(TASK DESCRIPTION) Every line of the listing below should be written out exactly.

(DATA BELOW)

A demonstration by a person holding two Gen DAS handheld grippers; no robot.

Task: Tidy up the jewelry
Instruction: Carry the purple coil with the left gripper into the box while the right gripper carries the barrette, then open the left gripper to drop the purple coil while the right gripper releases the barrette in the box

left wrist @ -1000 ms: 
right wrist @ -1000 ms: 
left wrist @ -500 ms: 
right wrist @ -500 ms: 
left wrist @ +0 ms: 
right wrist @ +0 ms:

(ANSWER SECTION)
A demonstration by a person holding two Gen DAS handheld grippers; no robot.

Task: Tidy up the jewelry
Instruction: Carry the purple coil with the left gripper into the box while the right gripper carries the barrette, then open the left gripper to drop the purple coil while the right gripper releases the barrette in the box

left wrist @ -1000 ms: 
right wrist @ -1000 ms: 
left wrist @ -500 ms: 
right wrist @ -500 ms: 
left wrist @ +0 ms: 
right wrist @ +0 ms:

Work on this exercise is complete.